Bref, ce n'est pas parce qu'un film est en lice pour l'honneur suprême aux Oscars que l'honneur rejaillit sur son réalisateur. Des fois, le film fait carrément de l'ombre à celui qui l'a réalisé. C'est dommage. La prochaine fois, pour avoir ta place au soleil, Jean-Marc, faudra pas seulement faire un grand film, faudra en plus te déguiser en livreur de pizza!

La plaie de la «beautiful wife»

Personnellement, je n'ai rien contre le fait qu'aux Oscars, on célèbre les monteurs, les maquilleurs, les costumiers, les directeurs artistiques, les ingénieurs du son et tous les artisans du cinéma. Après tout, ils sont largement responsables du succès et de la qualité d'un film. Tant pis si ça prend une éternité, si ça coupe le rythme de l'émission et si parfois ça donne envie de bâiller, ils méritent notre considération.

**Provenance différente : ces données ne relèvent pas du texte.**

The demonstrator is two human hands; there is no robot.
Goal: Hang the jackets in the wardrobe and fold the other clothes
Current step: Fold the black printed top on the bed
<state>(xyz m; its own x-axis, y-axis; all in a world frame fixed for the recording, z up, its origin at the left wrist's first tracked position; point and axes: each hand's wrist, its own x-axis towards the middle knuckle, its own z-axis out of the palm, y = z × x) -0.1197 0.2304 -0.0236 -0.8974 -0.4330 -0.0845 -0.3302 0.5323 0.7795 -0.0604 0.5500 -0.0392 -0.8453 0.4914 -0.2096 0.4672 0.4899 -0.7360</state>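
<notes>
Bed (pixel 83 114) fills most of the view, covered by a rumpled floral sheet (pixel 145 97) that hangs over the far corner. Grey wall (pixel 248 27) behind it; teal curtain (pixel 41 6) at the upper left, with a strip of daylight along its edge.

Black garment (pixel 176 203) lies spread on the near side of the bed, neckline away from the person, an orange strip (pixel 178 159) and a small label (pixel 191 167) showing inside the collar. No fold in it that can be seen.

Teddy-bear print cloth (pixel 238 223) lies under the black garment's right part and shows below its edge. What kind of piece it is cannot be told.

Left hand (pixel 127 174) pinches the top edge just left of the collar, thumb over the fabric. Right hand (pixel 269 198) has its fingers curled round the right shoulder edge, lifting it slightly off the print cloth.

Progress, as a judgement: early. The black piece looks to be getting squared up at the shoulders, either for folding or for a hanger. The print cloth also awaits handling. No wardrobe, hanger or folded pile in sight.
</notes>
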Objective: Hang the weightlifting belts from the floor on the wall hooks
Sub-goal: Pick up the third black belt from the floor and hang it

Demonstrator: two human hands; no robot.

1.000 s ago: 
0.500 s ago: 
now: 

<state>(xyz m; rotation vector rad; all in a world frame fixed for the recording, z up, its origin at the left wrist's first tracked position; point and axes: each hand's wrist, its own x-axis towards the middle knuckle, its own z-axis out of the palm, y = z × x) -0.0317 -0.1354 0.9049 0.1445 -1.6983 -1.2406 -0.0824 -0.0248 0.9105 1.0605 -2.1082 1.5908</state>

Mais ce que je ne digère pas, ce qui me fait faire de l'urticaire et grimper dans les rideaux, c'est quand ces maquilleurs, monteurs, coiffeurs et directeurs photo qui tiennent tant à prendre la parole la prennent pour sortir leur liste d'épicerie de remerciements ou, pis encore, pour saluer leur beautiful wife et dire tata à leurs enfants à la maison. Non mais, on est à la maternelle ou quoi? Et pourquoi leur femme est-elle toujours beautiful et rien d'autre? Pourquoi n'est-elle pas intelligente, cultivée, raffinée ou douée pour le karaté?

Je n'en reviens pas que 86 années plus tard, les gens de cinéma en soient encore à débiter autant de niaiseries, de clichés, et qu'ils n'aient toujours rien trouvé de mieux à dire aux millions de téléspectateurs à l'écoute. Je n'ai qu'une chose à dire à tous ces braves artisans du cinéma: bravo pour votre bon travail, bravo pour tout ce que vous faites, mais sachez une fois pour toutes que vos enfants et «votre beautiful wife», on s'en torche. Compris?